Now I've been sick for about... half of my life. The only problem, is that nobody knows whats wrong with me. I have no energy. Sometimes I can lay in bed the whole day, and I can easily sleep 12-18 hours.
I'm so scared to tell anyone of my problem, cos I know they won't understand. "Everyone is tired, pull yourself together". But I can't controll it. If i go out one day - I have to lay in bed 1-2 after cos I used up my energy.

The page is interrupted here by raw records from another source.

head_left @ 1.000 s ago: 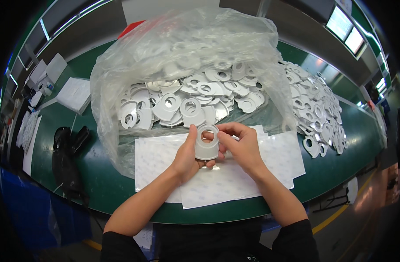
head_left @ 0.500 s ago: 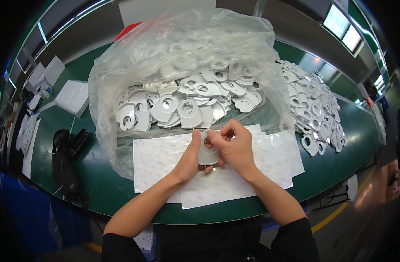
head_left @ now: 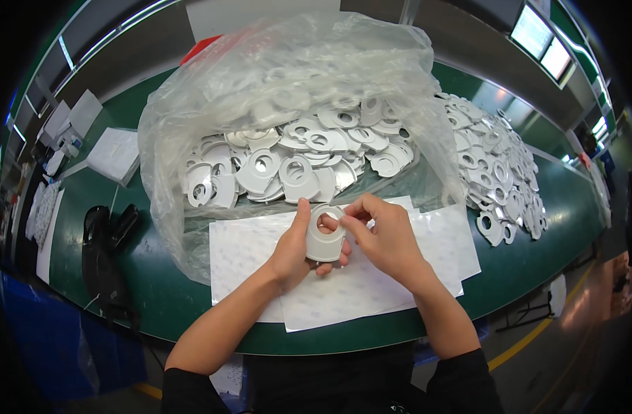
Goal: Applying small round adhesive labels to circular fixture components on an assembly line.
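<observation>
A light grey plastic part [head_left: 324,246], flat with a large round hole at its upper end, is held upright over the white sheets [head_left: 343,297]. My left hand [head_left: 293,252] is closed on it, thumb along its left edge and fingers behind; some fingertips show through the hole and under the right edge. My right hand [head_left: 385,231] is closed in a pinch, its fingertips against the upper right rim of the hole. Whether they grip the rim or something small there, I cannot make out.
Beyond my hands lies a large clear plastic bag [head_left: 288,76] with many similar parts [head_left: 298,178] in its mouth. Another heap of parts [head_left: 498,172] covers the right of the green table [head_left: 550,245]. At the left are a black pouch [head_left: 105,265] and a white packet [head_left: 116,153].
My right thumb and fingers have drawn back from over the hole to its right rim, and the right hand has shifted right. The part, still in my left hand, now shows its face more fully.
</observation>
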`<state>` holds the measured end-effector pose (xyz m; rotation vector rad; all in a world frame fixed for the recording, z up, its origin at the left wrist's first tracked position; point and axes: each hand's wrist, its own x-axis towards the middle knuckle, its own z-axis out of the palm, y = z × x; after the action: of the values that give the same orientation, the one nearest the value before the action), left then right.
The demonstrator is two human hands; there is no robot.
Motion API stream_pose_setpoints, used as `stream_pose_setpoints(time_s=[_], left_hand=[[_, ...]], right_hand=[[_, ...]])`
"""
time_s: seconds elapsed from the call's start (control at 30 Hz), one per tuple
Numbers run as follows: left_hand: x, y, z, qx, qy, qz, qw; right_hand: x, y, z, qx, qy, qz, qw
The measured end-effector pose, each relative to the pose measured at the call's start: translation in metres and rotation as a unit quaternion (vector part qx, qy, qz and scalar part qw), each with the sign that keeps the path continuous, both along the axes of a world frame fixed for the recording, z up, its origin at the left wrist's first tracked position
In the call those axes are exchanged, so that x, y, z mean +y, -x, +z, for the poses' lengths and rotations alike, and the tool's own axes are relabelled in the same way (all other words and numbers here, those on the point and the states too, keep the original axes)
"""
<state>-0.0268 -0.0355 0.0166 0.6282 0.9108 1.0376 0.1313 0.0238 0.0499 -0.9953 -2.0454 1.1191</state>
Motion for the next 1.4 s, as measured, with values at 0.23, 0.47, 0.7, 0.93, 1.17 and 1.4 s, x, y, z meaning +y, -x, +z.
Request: stream_pose_setpoints(time_s=[0.23,0.47,0.7,0.93,1.17,1.4], left_hand=[[0.002,0.006,0.000,-0.029,0.008,-0.034,0.999],[0.007,0.017,0.010,-0.032,-0.130,0.067,0.989],[0.020,0.072,0.008,0.626,-0.325,0.309,0.638],[0.025,0.074,-0.004,0.757,-0.297,0.259,0.522],[0.020,0.071,0.005,0.696,-0.213,0.263,0.633],[0.014,0.065,0.015,0.575,-0.325,0.321,0.679]], right_hand=[[-0.002,0.010,-0.018,-0.053,-0.121,-0.065,0.989],[0.042,-0.030,-0.001,0.201,0.134,-0.100,0.965],[0.075,-0.065,0.022,0.561,0.151,-0.260,0.771],[0.022,-0.009,-0.005,0.137,-0.046,-0.003,0.990],[-0.035,0.032,-0.032,-0.088,-0.203,0.213,0.952],[-0.027,0.040,-0.029,-0.131,-0.163,0.137,0.968]])
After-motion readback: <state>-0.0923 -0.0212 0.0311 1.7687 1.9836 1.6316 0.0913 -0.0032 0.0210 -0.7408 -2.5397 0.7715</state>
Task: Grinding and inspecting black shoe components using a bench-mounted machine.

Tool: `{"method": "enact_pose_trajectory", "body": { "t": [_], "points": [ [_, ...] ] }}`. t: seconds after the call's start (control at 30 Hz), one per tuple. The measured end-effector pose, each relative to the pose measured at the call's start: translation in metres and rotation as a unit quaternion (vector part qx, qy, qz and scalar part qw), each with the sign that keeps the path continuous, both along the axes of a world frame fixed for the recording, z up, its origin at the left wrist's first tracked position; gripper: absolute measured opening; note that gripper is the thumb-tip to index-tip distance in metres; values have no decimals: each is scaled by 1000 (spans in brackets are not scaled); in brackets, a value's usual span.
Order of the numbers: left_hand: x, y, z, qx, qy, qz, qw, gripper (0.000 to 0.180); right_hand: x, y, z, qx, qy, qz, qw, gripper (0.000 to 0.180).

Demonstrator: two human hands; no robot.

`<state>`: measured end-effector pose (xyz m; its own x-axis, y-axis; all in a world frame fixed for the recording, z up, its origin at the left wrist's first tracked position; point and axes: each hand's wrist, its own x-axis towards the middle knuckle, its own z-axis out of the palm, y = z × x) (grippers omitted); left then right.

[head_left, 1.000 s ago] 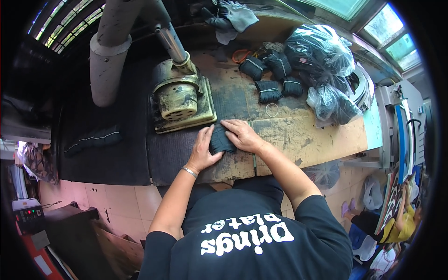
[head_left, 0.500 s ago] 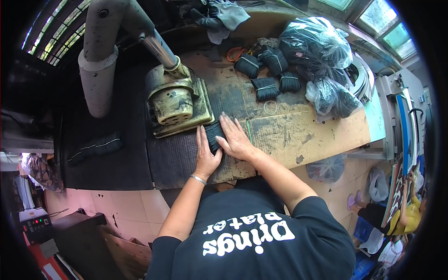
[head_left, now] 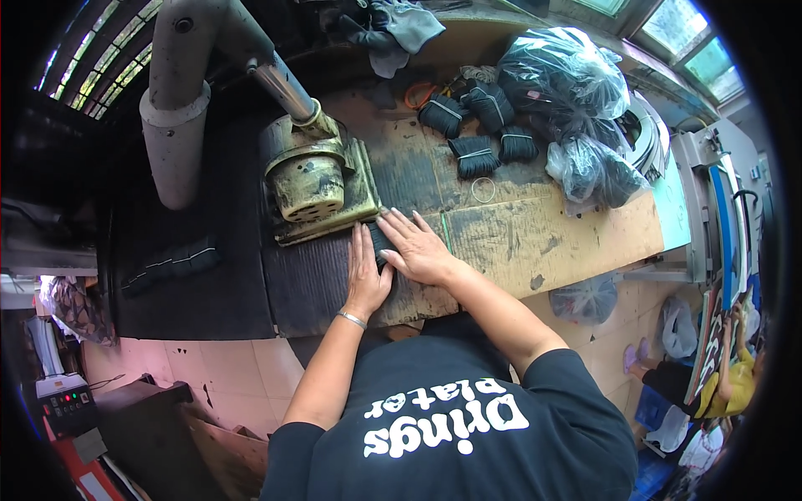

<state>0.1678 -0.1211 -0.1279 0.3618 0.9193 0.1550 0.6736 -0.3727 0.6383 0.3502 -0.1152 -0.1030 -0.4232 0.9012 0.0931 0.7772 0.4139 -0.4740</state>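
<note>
A small bundle of thin black strips [head_left: 378,241] lies on the dark cardboard, just in front of a grimy, pale yellow-green machine head [head_left: 311,179]. It is held between my two hands, which cover much of it. My left hand [head_left: 365,271] presses along its left side, fingers straight and close together. From the right, my right hand [head_left: 418,248] reaches over it, fingers stretched toward the machine's base and thumb across the strips. A thin pale rubber band [head_left: 483,190] lies loose on the board to the right.
Several banded black bundles [head_left: 474,157] lie at the back, beside bulging clear plastic bags [head_left: 568,75]. Another black bundle row [head_left: 171,263] rests on the dark left side. A thick grey machine arm [head_left: 175,108] hangs at left. Far right, a person in yellow [head_left: 725,388] is visible.
My right hand has shifted left and closer to my left hand, its fingers now covering more of the bundle's far end. My left hand has barely moved.
</note>
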Motion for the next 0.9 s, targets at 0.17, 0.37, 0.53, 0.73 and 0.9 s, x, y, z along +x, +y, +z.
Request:
{"method": "enact_pose_trajectory", "body": {
  "t": [0.17, 0.37, 0.53, 0.73, 0.9],
  "points": [
    [1, -2, 2, -31, -5, 9, 999, 91, 25, -19, 8, -61, 102, -45, 992, 79],
    [3, -18, -2, -19, 37, 74, 996, 92, 9, -51, -16, -18, 14, -123, 992, 77],
    [9, -30, -5, -44, 82, 121, 988, 86, -10, -43, -27, 15, 16, -170, 985, 74],
    [17, -26, -3, -78, 97, 106, 987, 81, -12, -35, -27, -10, 48, -127, 991, 76],
    [13, -25, -2, -85, 89, 89, 988, 82, -6, -34, -28, 16, 42, -110, 993, 78]
  ]
}}
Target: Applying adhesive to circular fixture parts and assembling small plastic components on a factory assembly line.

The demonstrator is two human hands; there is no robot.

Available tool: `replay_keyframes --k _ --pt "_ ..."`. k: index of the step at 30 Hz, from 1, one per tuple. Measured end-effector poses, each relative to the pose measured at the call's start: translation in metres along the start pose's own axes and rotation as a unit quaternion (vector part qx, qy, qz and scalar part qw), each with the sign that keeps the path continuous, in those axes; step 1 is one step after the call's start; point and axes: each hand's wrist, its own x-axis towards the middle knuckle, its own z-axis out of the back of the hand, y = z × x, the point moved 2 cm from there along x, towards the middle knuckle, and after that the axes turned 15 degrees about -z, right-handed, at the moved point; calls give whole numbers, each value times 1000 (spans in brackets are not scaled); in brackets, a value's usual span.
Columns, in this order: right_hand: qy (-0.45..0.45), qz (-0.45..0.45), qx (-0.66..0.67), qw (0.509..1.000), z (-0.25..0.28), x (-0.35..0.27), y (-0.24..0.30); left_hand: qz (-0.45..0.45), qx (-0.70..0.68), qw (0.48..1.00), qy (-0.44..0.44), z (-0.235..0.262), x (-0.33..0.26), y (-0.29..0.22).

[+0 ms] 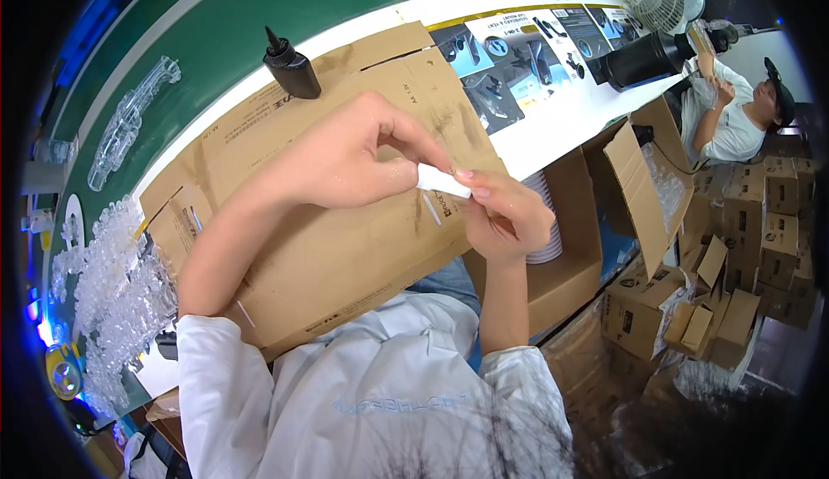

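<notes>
Both my hands meet over a flat sheet of brown cardboard (345,228) and hold a small white oblong piece (443,181) between them. My left hand (367,155) is closed on the piece's left end, its fingers curled over it. At the other end, my right hand (509,215) pinches the piece between thumb and fingers. What the piece is made of, I cannot make out. Beyond my left hand, a black bottle with a pointed nozzle (294,69) stands upright on the cardboard's far part.
Clear plastic parts (112,293) lie heaped at left; a long one (129,125) rests on the green surface (207,47). Printed packaging (514,64) and a black cylinder (643,63) occupy the right. An open carton (574,237) contains stacked white rims. A co-worker (738,103) sits beyond stacked cartons.
</notes>
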Motion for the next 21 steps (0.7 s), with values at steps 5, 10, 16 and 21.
replay_keyframes --k 5,10,16,21 --pt "-11 10 -12 1000 1 -1 1 -14 41 999 -16 5 -1 -2" --pt "10 31 -29 999 1 2 6 -40 104 994 11 5 1 -11" --pt "-3 75 -39 996 2 6 9 3 143 989 -41 7 2 -2" --pt "10 99 -86 991 -2 7 9 -35 184 982 -15 0 4 -6"
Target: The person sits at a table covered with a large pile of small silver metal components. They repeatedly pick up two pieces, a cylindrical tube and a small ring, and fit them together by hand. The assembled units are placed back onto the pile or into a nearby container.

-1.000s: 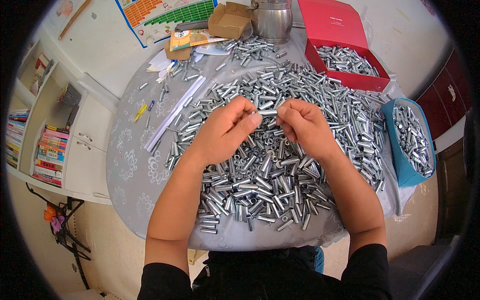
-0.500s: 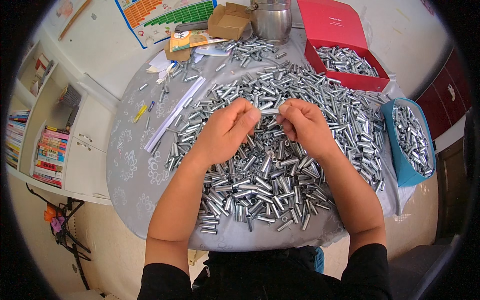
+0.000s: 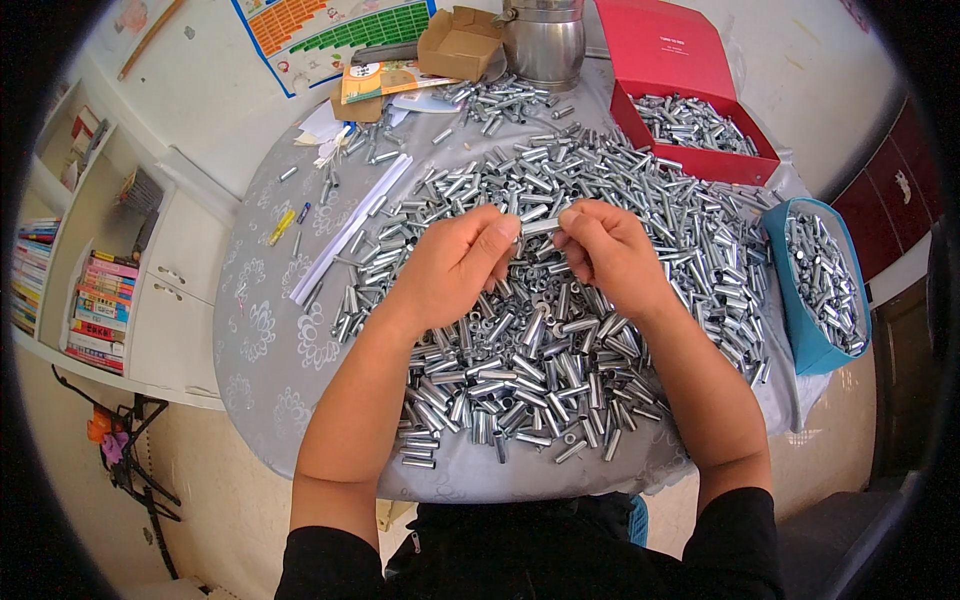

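Over the middle of the table, a short shiny metal sleeve [image 3: 540, 227] lies level between my two hands. My left hand [image 3: 455, 260] pinches its left end with thumb and fingers. At the right end, my right hand [image 3: 615, 258] grips it the same way, fingers curled. The fingers hide both ends, so whether a bolt sits inside cannot be seen. Beneath and around the hands spreads a wide heap of loose metal sleeves [image 3: 520, 385], with small nuts or rings [image 3: 490, 325] among them.
A red box [image 3: 700, 160] with raised lid and a blue fabric bin [image 3: 797, 320] hold metal bolts on the right. A steel pot [image 3: 545, 45] and open cardboard box [image 3: 455, 45] stand behind. A white strip [image 3: 350, 230] and yellow marker [image 3: 281, 227] lie left on the grey tablecloth [image 3: 260, 330].
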A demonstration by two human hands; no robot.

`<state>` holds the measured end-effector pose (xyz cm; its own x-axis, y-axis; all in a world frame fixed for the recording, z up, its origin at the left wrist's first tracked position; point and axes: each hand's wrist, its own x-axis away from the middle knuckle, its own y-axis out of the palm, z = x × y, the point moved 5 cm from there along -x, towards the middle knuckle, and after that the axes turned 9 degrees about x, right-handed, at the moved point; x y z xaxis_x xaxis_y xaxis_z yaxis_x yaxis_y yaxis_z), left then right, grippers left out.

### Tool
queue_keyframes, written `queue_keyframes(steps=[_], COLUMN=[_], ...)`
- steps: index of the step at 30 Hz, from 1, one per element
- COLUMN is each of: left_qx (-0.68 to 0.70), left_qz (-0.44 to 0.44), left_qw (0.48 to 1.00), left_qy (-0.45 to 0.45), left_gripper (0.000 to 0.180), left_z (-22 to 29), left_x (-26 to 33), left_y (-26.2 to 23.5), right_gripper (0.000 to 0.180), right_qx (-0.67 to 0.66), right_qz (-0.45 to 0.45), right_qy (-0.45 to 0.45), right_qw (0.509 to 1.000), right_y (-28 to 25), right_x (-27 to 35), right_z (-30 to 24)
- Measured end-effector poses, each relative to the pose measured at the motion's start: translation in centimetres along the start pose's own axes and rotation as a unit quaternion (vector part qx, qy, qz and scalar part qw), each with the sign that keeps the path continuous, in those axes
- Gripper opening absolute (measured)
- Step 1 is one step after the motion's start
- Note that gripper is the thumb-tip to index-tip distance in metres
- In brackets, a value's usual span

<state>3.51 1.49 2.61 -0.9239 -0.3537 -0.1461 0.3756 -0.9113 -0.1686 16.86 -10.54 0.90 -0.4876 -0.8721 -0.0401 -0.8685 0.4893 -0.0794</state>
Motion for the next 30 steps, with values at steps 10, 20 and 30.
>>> queue_keyframes(steps=[10,20,30], left_qx=[-0.012,-0.05,-0.074], left_qz=[0.023,0.024,0.032], left_qw=[0.999,0.997,0.993], left_qy=[0.028,0.056,0.08], left_gripper=[0.031,0.031,0.029], left_z=[-0.28,-0.64,-0.73], left_x=[0.0,-0.22,-0.2], left_y=[0.03,0.01,0.13], right_gripper=[0.029,0.029,0.03], right_qx=[-0.01,-0.009,-0.005], right_qz=[0.002,0.022,0.02], right_qy=[0.002,0.011,0.011], right_qw=[1.0,1.0,1.0], right_y=[0.07,-0.23,-0.16], right_x=[-0.02,-0.05,-0.04], right_z=[0.07,0.17,-0.02])
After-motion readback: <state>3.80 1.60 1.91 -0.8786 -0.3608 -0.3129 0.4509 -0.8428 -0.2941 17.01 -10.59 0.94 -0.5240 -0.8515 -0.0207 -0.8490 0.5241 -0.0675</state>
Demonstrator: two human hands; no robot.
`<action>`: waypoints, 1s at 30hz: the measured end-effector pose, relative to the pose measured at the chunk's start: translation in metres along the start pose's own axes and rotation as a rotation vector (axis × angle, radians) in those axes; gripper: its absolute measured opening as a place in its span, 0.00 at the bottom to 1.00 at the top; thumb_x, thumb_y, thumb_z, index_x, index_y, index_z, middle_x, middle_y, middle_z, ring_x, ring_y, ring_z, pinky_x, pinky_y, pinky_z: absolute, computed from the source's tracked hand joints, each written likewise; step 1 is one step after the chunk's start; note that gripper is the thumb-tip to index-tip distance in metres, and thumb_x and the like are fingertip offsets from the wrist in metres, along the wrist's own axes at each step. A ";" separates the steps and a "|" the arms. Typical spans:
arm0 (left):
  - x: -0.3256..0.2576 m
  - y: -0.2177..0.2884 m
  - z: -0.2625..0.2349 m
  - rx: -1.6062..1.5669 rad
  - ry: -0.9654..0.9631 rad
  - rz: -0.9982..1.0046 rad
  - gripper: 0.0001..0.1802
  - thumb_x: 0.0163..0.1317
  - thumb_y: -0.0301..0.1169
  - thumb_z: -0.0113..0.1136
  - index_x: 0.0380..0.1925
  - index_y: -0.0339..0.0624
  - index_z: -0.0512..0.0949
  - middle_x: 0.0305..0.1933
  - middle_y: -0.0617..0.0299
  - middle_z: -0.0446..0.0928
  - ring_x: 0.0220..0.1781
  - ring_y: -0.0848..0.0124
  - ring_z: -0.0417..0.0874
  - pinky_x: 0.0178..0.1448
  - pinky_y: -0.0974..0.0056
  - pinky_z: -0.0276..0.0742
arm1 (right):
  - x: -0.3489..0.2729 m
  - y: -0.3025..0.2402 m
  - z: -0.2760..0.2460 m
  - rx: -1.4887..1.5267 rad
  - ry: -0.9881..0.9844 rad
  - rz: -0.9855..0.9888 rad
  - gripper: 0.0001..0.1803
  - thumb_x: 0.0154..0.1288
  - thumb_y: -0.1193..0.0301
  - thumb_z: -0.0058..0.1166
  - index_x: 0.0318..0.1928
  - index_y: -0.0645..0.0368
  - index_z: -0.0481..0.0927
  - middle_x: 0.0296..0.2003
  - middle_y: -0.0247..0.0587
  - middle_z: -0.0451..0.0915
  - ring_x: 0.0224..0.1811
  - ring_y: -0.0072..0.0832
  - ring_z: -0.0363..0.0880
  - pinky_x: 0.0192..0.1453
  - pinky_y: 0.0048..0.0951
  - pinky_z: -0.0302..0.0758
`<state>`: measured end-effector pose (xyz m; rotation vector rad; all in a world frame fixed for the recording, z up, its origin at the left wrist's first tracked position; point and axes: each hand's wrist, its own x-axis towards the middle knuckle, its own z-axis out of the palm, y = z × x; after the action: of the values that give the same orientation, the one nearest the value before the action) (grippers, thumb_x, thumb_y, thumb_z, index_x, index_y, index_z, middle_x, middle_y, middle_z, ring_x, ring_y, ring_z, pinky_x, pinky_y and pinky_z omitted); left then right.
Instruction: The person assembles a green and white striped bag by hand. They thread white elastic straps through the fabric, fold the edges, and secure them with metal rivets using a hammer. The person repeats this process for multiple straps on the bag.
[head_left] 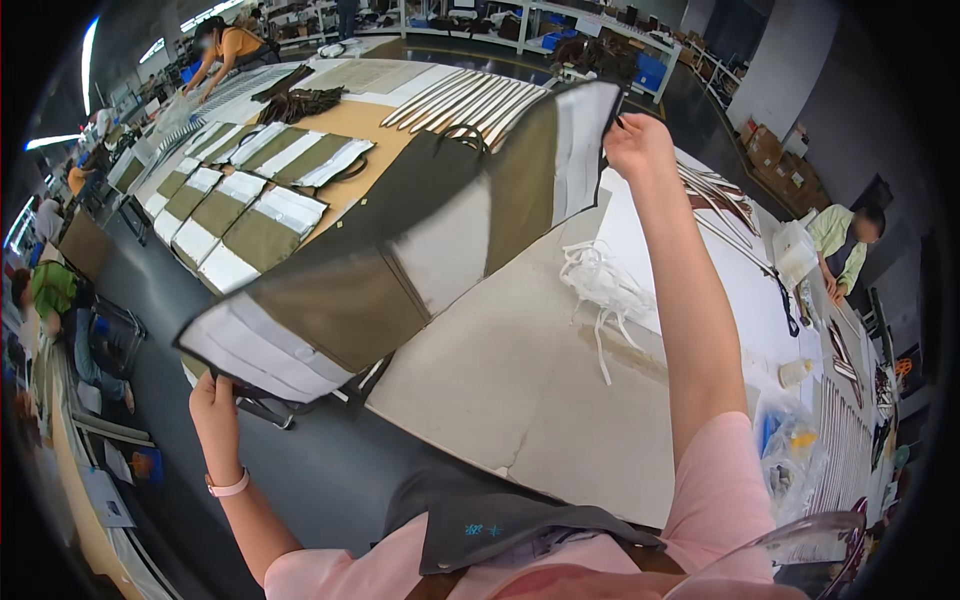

I've been sent to psyhologists, cos they meant I had a depression. They gave me antidepression-pills, but ended up getting worse.
I've been sent from doctor to doctor, to find out whats wrong. I've been at so many visits at the hospital, but I just seem to get worse.
I had to quit school. I've quit 3 years, where I tried to go to school. But I couldnt do it cos I ended up sleeping.
I can't eat almost any longer. I've managed to get sleeping problems so now I take pills for that aswell.
My friends don't want to talk to me anymore. Cos I keep cancelling our meeting. They don't understand that i cant almost move. Sometimes my body paralizes. I can't move a muscle, before someone beat me or something...
Nobody believes in me and my sickness. I'm all alone.
After being so ill for a long time, without the doctor finding anything - I've managed to get hypochondriasis. I'm now so scared of having all the illness in the world I can't relax.
I just really wish my friends would believe me, and support me in the search of a diagnosis.
Atleast I have an amazing boyfriend who follows me to the hospital and the doctor. And a supporting family who even walks my dog. (I'm so thankful...<3)
Thats my confession. If anyone has the same problems as me, or have any clue whats wrong with me... please rmail me or something. :)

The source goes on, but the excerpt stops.